How can I know the ACTUAL maximum number of elements a .net array of a given type can be allocated?

https://stackoverflow.com/questions/1840481

12-09-2019
|

Question

I know that all arrays in .net are limited to 2 GB, under this premise, I try not to allocate more that n = ((2^31) - 1) / 8 doubles in an array. Nevertheless, that number of elements still doesn't seem to be valid. Anyone knows how can I determine at run time the maximum number of elements given sizeof(T)?

I know that whatever quantity approaching that number is just a lot of elements but, for all intents and purposes, let's say I need it.

Note: I'm in a 64-bit environment, with a target platform for my application of AnyCPU, and at least 3100 MB free in RAM.

Update: Thank you all for your contributions and sorry I was so quiet. I apologise for the inconvenience. I have not been able to rephrase my question but I can add that, what I am looking for is solving something like this:

template <class T>
array<T>^ allocateAnUsableArrayWithTheMostElementsPossible(){
    return gcnew array<T>( ... );
}

The results in my own answer are kinda satisfactory but not good enough. Furthermore, I haven't test it on another machine (Kind of hard finding another machine with more than 4 GB).
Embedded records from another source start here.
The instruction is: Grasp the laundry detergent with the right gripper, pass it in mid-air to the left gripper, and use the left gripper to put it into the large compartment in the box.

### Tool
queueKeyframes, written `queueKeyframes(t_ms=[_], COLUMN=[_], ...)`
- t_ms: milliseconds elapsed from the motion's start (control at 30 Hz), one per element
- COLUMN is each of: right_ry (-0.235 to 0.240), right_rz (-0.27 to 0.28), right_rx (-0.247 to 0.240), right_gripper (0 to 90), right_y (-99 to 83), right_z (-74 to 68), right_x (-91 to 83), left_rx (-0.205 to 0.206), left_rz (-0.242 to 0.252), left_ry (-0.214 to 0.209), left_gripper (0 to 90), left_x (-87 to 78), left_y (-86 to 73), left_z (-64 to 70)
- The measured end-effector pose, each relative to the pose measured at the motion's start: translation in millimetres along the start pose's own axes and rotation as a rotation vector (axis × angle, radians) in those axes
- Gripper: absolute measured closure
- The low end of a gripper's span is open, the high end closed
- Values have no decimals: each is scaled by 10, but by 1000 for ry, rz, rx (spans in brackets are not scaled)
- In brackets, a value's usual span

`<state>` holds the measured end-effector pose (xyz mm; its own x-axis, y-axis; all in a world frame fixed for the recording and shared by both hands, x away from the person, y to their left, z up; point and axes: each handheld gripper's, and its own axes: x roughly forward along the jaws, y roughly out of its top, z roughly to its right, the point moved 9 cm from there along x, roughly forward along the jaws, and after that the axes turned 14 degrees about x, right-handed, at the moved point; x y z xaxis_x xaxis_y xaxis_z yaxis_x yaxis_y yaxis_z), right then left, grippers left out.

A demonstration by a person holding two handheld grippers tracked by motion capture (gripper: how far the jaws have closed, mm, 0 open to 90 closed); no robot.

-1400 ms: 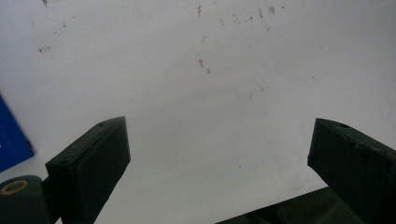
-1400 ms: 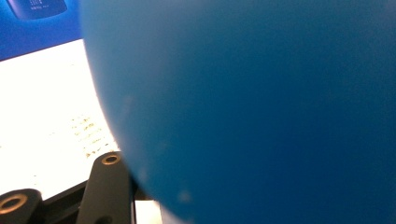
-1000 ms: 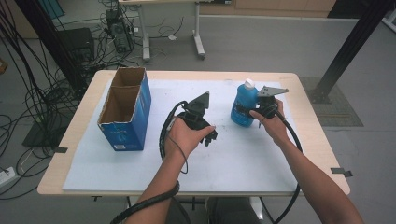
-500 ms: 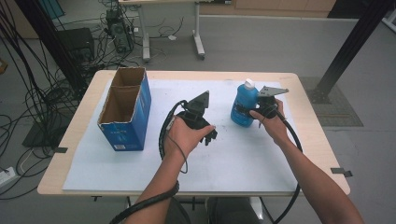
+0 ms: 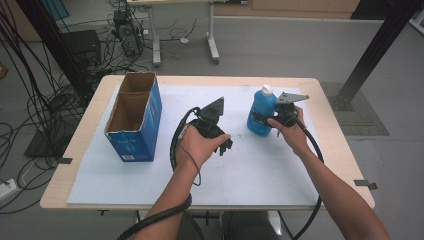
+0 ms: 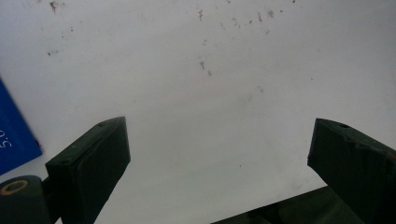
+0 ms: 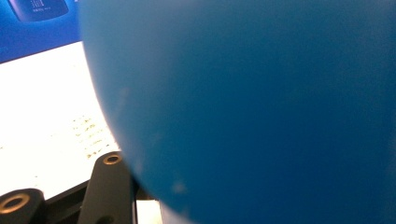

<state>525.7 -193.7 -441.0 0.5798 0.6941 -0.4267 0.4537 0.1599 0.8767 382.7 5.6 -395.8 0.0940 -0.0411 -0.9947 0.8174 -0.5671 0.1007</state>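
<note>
Blue bottle (image 5: 261, 112) upright, clamped in right hand-held gripper (image 5: 276, 119), left hand-held gripper (image 6: 219, 154) spread, well apart.

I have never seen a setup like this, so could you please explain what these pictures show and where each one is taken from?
A person sits at a table and holds a two-jaw tool, called a gripper, in each hand; there is no robot arm. The high view looks down from above the person's side. On the white sheet stand an open blue box at the left and a blue bottle with a white cap at the right.

The other two pictures come from cameras riding on the grippers. The left gripper view looks down at the bare sheet between its two black jaws, which stand wide apart with nothing between them. The right gripper sits against the bottle, and in its own view the bottle's blue side is pressed up close. Its jaws appear closed on the bottle.
</note>
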Motion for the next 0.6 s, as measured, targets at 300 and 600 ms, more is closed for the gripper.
queueKeyframes(t_ms=[300, 600], right_ry=[1, -2], right_rz=[0, 0], right_rx=[1, 0], right_gripper=[434, 435], right_y=[0, 1], right_z=[1, 0], right_x=[0, 0], left_rx=[-5, 1], left_rz=[4, 3], left_ry=[6, 6], left_gripper=[61, 61], left_x=[1, -23], left_y=[-4, -2], left_z=[2, 5])
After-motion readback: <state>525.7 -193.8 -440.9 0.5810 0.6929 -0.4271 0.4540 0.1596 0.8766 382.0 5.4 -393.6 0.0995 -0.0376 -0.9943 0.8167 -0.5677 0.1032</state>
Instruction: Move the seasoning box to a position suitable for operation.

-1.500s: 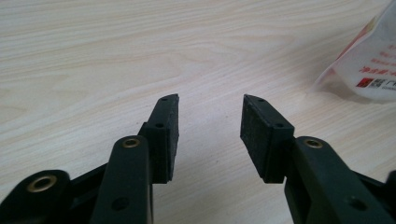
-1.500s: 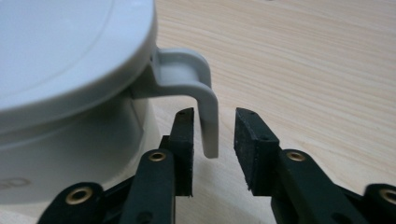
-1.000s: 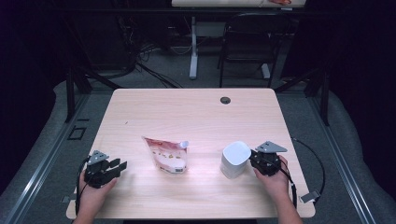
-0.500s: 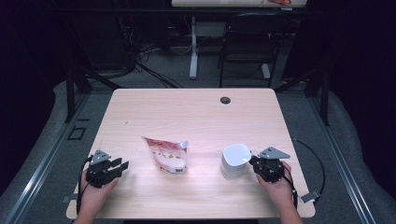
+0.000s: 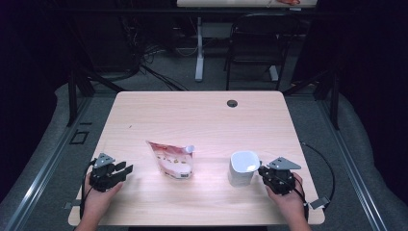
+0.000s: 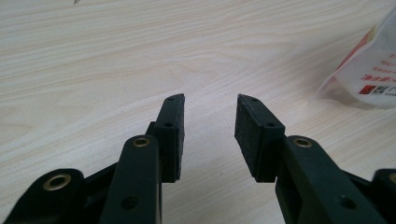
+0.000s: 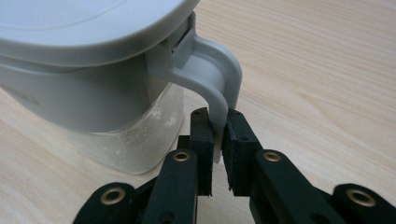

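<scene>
A white lidded container with a clear lower body stands on the table's front right. My right gripper is shut on its grey handle, with both pads pinching the handle's lower end. A red and white pouch with a small white cap lies flat near the table's middle front; its corner shows at the right edge of the left gripper view. My left gripper rests open at the front left, jaws empty above bare wood, pointing toward the pouch.
The light wooden table has a round cable grommet near its far edge. A black chair and a desk leg stand on the floor beyond the table. A cable trails off the right front edge.
The right gripper and the container have shifted toward the front of the table, and the container now stands upright after tilting. The left gripper has stayed in place.
</scene>
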A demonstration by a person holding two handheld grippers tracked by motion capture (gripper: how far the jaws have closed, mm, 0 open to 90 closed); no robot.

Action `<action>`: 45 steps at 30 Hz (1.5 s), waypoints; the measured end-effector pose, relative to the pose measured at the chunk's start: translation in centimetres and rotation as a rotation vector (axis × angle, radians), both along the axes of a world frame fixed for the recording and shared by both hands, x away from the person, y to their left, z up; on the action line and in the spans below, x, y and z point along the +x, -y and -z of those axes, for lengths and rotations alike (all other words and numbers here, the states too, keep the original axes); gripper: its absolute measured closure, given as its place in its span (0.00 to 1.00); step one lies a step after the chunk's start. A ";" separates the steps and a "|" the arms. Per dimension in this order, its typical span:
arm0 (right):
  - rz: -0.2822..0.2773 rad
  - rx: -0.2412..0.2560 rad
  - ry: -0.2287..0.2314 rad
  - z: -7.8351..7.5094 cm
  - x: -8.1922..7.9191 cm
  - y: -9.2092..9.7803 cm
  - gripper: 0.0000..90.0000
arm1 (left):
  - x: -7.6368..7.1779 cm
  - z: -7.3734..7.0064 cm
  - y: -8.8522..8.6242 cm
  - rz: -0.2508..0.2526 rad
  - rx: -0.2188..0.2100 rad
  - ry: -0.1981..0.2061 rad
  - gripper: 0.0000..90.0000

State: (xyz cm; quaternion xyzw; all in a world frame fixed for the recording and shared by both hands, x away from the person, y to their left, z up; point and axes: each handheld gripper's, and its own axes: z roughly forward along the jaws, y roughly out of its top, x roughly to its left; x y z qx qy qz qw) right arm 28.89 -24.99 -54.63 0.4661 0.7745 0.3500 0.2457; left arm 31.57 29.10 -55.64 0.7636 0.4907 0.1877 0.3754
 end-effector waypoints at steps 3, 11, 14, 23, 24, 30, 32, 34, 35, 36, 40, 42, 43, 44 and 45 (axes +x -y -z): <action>0.015 0.000 -0.002 0.0 -0.5 -0.2 0.92 | 0.1 0.0 0.0 0.007 0.009 -0.002 0.70; 0.027 -0.006 -0.020 -0.2 -1.7 -0.7 0.92 | -0.1 -0.1 0.2 0.014 0.016 0.003 0.70; 0.030 -0.001 -0.018 -0.2 -2.2 -0.9 0.92 | -0.1 -0.1 0.2 0.016 0.023 -0.002 0.70; 0.010 0.053 -0.012 -0.4 -3.4 -1.0 0.86 | -0.1 0.0 0.3 0.010 0.024 0.002 0.69; 0.008 0.052 -0.012 -0.5 -3.6 -1.0 0.87 | -0.1 0.0 0.3 0.011 0.021 -0.001 0.69; -0.016 0.062 -0.005 -0.5 -3.8 -1.1 0.89 | 0.0 0.0 0.3 0.013 0.024 0.000 0.68; -0.033 0.071 -0.008 -0.5 -3.8 -1.1 0.89 | 0.0 0.0 0.3 0.015 0.026 -0.005 0.68; -0.045 0.076 -0.006 -0.6 -3.8 -1.1 0.89 | 0.0 0.1 0.3 0.014 0.023 -0.005 0.68; -0.054 0.074 -0.006 -0.7 -3.9 -1.1 0.88 | 0.0 0.1 0.3 0.014 0.021 -0.005 0.68; -0.061 0.075 -0.001 -0.8 -3.9 -1.1 0.88 | 0.0 0.1 0.3 0.012 0.022 -0.003 0.68; -0.076 0.101 0.014 -1.2 -4.1 -1.0 0.86 | -0.1 0.0 0.2 0.009 0.020 -0.002 0.68; -0.078 0.113 0.022 -1.4 -4.3 -0.9 0.86 | -0.1 0.0 0.2 0.008 0.019 -0.003 0.68; -0.077 0.119 0.028 -1.5 -4.4 -0.9 0.86 | -0.1 0.0 0.2 0.007 0.017 -0.003 0.68; -0.079 0.122 0.032 -1.6 -4.5 -0.8 0.86 | -0.1 0.0 0.2 0.008 0.016 -0.004 0.68; -0.088 0.124 0.037 -1.8 -4.6 -0.7 0.86 | -0.1 0.0 0.2 0.007 0.015 -0.004 0.68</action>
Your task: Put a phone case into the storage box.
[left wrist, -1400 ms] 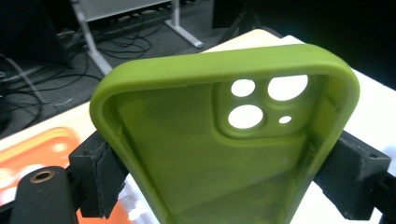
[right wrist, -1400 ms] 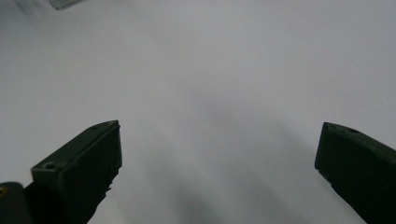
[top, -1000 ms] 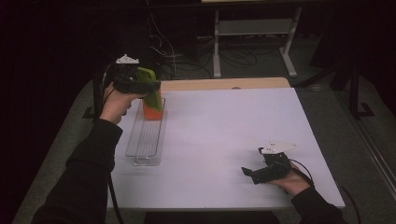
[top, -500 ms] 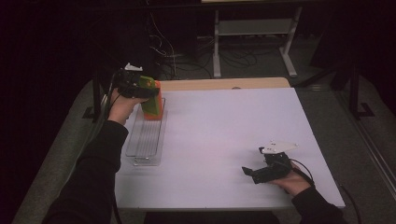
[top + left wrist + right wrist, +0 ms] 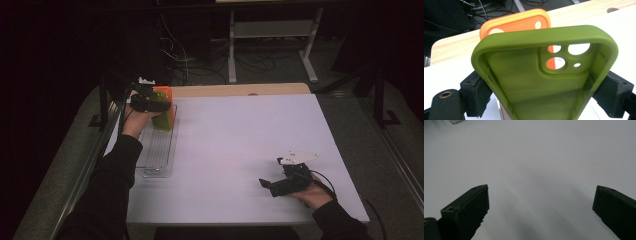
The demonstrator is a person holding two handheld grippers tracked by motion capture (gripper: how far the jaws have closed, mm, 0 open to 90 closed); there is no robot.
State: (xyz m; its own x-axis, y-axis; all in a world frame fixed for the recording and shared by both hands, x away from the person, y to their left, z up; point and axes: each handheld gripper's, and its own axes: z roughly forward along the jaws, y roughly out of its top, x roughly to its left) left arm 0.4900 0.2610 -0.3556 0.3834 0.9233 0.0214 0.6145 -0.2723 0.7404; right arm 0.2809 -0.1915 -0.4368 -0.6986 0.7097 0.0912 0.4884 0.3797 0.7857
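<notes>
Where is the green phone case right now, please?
The green case is clamped in the left claw at the table's far left, above the clear rack, just in front of the orange case.

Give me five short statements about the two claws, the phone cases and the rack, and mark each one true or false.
1. The left claw is clamped on a green phone case. True.
2. The right claw holds an orange phone case. False: its jaws stand wide apart over the bare white table with nothing between them.
3. An orange phone case stands just behind the green one. True: orange shows through the green case's camera holes.
4. The clear rack lies at the table's right edge. False: it lies along the left edge, under the left claw.
5. The right claw rests near the table's front right corner. True.
</notes>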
Besides, I have been doing some research on my own and it seems there's no cheap way to calculate this at run time. Anyhow, that was just a plus, none of the user of what-I-am-trying-to-accomplish can expect to use the feature I am trying to implement without having the capacity.

So, in other words, I just want to understand why the maximum number of elements of an array don't add up to 2GB ceteris paribus. A top maximum is all I need for now.

Solution

Update: answer COMPLETELY rewritten. Original answer contained methods to find the largest possible addressable array on any system by divide and conquer, see history of this answer if you're interested. The new answer attempts to explain the 56 bytes gap.

In his own answer, AZ explained that the maximum array size is limited to less then the 2GB cap and with some trial and error (or another method?) finds the following (summary):

If the size of the type is 1, 2, 4 or 8 bytes, the maximum occupiable size is 2GB - 56 bytes;
If the size of the type is 16 bytes, the max is 2GB - 48 bytes;
If the size of the type is 32 bytes, the max is 2GB - 32 bytes.

I'm not entirely sure about the 16 bytes and 32 bytes situations. The total available size for the array might be different if it's an array of structs or a build-in type. I'll emphasize on 1-8 bytes type size (of which I'm not that sure either, see conclusion).

Data layout of an array

To understand why the CLR does not allow exactly 2GB / IntPtr.Size elements we need to know how an array is structured. A good starting point is this SO article, but unfortunately, some of the information seems false, or at least incomplete. This in-depth article on how the .NET CLR creates runtime objects proved invaluable, as well as this Arrays Undocumented article on CodeProject.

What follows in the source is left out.